Dear @keiyamamo Thanks, I just found out the reason why the solver gave out such an error. It is because I used Transfinite function in gmsh. While I delete the following two lines in gmsh, the solver will not diverge.

//Transfinite Surface {2};
//Transfinite Surface {3};

Also in my own working FSI case, I tried if I set recompute=5 it will accelerate the solving speed at the first 100 time steps, but it will diverge after.

Solved for timestep 159, t = 1.5900 in 76.9 s
Compute Jacobian matrix
Newton iteration 0: r (atol) = 2.214e+05 (tol = 1.000e-07), r (rel) = 1.198e+01 (tol = 1.000e-07) 
Newton iteration 1: r (atol) = 8.949e+04 (tol = 1.000e-07), r (rel) = 1.499e+02 (tol = 1.000e-07) 
Compute Jacobian matrix
Newton iteration 2: r (atol) = 7.493e+04 (tol = 1.000e-07), r (rel) = 3.492e+03 (tol = 1.000e-07) 
Compute Jacobian matrix
Newton iteration 3: r (atol) = 2.746e+07 (tol = 1.000e-07), r (rel) = 2.072e+03 (tol = 1.000e-07) 
Compute Jacobian matrix
Newton iteration 4: r (atol) = 1.818e+06 (tol = 1.000e-07), r (rel) = 1.730e+03 (tol = 1.000e-07) 
Compute Jacobian matrix
Newton iteration 5: r (atol) = 6.866e+05 (tol = 1.000e-07), r (rel) = 1.478e+03 (tol = 1.000e-07) 
Newton iteration 6: r (atol) = 2.917e+06 (tol = 1.000e-07), r (rel) = 4.298e+04 (tol = 1.000e-07) 
Compute Jacobian matrix
Newton iteration 7: r (atol) = 2.673e+09 (tol = 1.000e-07), r (rel) = 3.250e+07 (tol = 1.000e-07) 
Compute Jacobian matrix
Newton iteration 8: r (atol) = 2.363e+16 (tol = 1.000e-07), r (rel) = 3.747e+14 (tol = 1.000e-07) 
Compute Jacobian matrix
    raise RuntimeError("Error: The simulation has diverged during the Newton solve.")
RuntimeError: Error: The simulation has diverged during the Newton solve.
keiyamamo commented 1 year ago

I’m not surprised that the solver diverged.
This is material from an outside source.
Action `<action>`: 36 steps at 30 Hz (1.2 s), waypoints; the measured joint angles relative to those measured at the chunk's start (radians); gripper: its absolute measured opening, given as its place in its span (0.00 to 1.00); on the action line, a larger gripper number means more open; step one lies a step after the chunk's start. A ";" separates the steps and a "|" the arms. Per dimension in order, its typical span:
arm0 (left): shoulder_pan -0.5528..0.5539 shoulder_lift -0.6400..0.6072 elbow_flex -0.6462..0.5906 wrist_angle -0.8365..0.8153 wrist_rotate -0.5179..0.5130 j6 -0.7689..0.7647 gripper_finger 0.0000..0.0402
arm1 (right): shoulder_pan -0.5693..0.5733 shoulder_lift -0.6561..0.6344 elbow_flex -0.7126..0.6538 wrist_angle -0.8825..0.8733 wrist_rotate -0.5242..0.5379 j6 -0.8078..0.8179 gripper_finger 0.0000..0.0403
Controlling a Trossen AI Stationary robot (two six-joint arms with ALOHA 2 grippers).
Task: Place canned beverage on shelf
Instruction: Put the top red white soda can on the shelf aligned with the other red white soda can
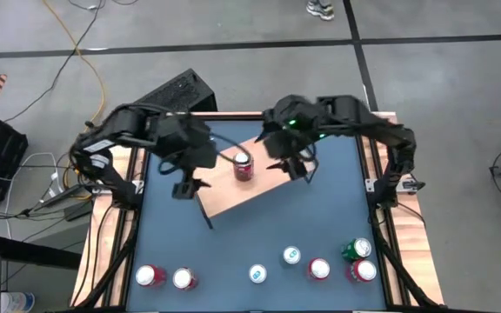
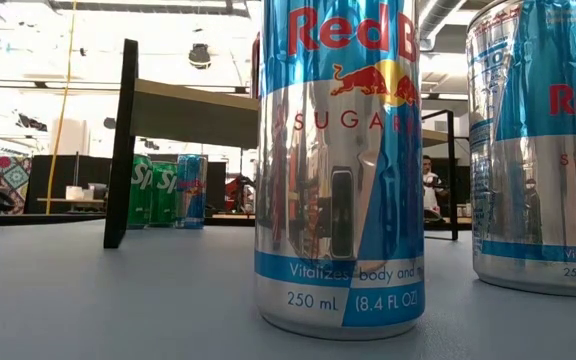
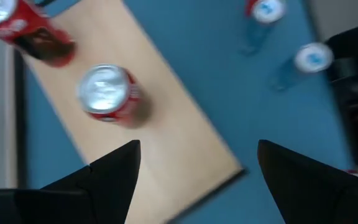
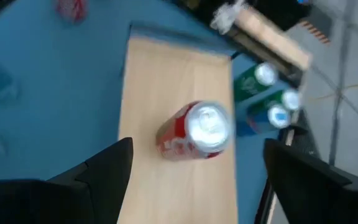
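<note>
Seen from above, the left claw (image 1: 187, 184) hangs over the left part of the shelf (image 1: 255, 187), its two dark fingers (image 3: 114, 171) spread wide with nothing between them. The red can (image 1: 243, 165) stands upright on the light wood board, just to the right of this claw and apart from it; in the left wrist view the same can (image 3: 107, 93) sits on the board (image 3: 160, 124) ahead of the open fingers, clear of both. A second red can (image 3: 27, 28) shows at that picture's upper corner, but whether it rests on the shelf cannot be told.

Right of the red can, the right claw (image 1: 298, 167) hovers over the right end of the shelf, likewise opened wide and empty. Its wrist view looks down on the can (image 4: 197, 132), upright on the wood (image 4: 179, 74), ahead of and between the lines of the spread fingers (image 4: 104, 168) without touching them.

Along the near edge of the dark blue desk (image 1: 259, 230) stand more cans: two red ones (image 1: 165, 277) on the left, a blue-and-silver can (image 1: 258, 274) in the middle, then another blue-and-silver can (image 1: 291, 255), a red can (image 1: 319, 269), a green can (image 1: 356, 249) and a last red can (image 1: 361, 271) on the right. The low view is filled by a tall blue-and-silver can (image 2: 340, 165) close to the lens.
</note>
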 joint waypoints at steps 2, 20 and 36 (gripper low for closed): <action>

The exact behavior of the Newton solver depends on the nature of the problem and other parameters such as time step. So, I would say that you have to try different parameters and see what kind of combination works the best for your particular problem.

zhangmuElias commented 1 year ago

Sure, your comments are very pertinent. One last question here, I met a weird situation where if I ran two same TF_fsi cases, the simulation time for each case would increase to two times the time if I just ran one TF_fsi case. For example, when I run just one TF_fsi case, the time needed for solving one timestep is 10s. But if I run two TF_fsi cases simultaneously, the time needed for solving one timestep would be 20s. It seems they would influence each other. Did you seen such a thing before? Or it's just my computer's problem.

keiyamamo commented 1 year ago

I’m not a computer scientist, but it seems natural that they influence each other. Your computer has limited memory and you can only fit certain amount of data in it for fast access (memory cache). So there is some delay due to slower access of data.

zhangmuElias commented 1 year ago

Sure, but my memory is 120gb, it would be enough for at least two TF_fsi case. I will try to figure out why that happens. Thanks again for your answers!